There are many examples of the victory of impatience in public service. These include allowing an infrastructure to decay, cutting the funding for arts and music in schools while whining about the poor quality of education and the high drop out rate. It includes cutting indigent health care funding, including mental health funding, while complaining about the lack of quality health care treatment. We all stand at risk of seeing the zeal for tax-cutting replace the passion for effectively managed programs that contribute to a more civil society.

The icons of our culture, such as our television programs and video games, alternate between whining, dysfunctional behavior and great violence. These are not the products of a focus on the long-term and on the positive development of subsequent generations.

In an impatient world, the skills of a master bricklayer or a master administrator may crash headlong into a mandate to adhere to a schedule, live within an inadequate budget or produce an unrealistic outcome.

In how we raise our beautiful children, the balance is also working against patient master craftsmen. In our perceived necessity as parents to be working to excess, or for an American Idol episode to be watched instead of time being better spent in private coaching of a child, we sacrifice long-term development for short-term gratification. 
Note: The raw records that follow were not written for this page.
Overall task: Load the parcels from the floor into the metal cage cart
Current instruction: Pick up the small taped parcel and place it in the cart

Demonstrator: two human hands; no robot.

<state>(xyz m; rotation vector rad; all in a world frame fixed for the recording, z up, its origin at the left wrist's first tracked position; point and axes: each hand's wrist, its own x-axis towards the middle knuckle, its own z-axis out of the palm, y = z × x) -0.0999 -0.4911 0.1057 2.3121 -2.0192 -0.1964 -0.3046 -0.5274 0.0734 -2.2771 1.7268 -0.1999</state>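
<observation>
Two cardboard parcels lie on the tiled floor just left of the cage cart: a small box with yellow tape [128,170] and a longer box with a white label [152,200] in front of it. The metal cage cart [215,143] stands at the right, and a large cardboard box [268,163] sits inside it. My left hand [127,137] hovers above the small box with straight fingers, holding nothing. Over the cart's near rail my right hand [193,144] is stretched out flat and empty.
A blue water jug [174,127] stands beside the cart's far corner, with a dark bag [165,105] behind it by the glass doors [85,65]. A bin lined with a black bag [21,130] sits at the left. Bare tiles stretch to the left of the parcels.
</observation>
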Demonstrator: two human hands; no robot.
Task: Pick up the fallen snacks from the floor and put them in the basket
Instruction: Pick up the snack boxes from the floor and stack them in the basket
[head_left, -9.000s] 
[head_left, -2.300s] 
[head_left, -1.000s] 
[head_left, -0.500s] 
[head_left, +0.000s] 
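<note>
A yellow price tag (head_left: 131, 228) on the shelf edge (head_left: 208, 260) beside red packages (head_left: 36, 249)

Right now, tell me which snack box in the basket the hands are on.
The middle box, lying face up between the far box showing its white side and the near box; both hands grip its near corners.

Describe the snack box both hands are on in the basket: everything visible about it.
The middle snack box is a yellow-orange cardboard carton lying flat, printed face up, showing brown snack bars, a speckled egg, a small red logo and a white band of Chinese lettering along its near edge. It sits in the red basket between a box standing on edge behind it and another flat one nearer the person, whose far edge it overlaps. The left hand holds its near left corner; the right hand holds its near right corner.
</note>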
The HR Doctor has frequently mentioned a frightening statistic — frightening to him, at least. That is: The average American watches four hours a day of television. Imagine the kind of world we could shape if we watched only three hours a day of television and invested that extra hour in learning a new skill such as music, art, a new sport or learning a new language.

What a difference it would make if that hour was spent as a volunteer in one of countless 501(c)(3) charities that need all the help and support they can receive but are not receiving as their own funding is cut while demands for service increase. 

These trends certainly apply in the way we spend a great deal of our lives and in how we interact with people we care about, including our children, our spouses and our coworkers. It also applies, however, to the way in which we manage projects and serve the taxpayers at all levels of government.

The laying of the bricks in a patient manner harnesses the knowledge and skills of expert administrators in creating something wonderful. Isn’t it time that we learned from the bricklayers by taking full advantage of mentoring opportunities, by being a teacher and a mentor to our children and our colleagues and by bringing about, even in a very small way in our own individual lives, a restoration of the virtue of patience?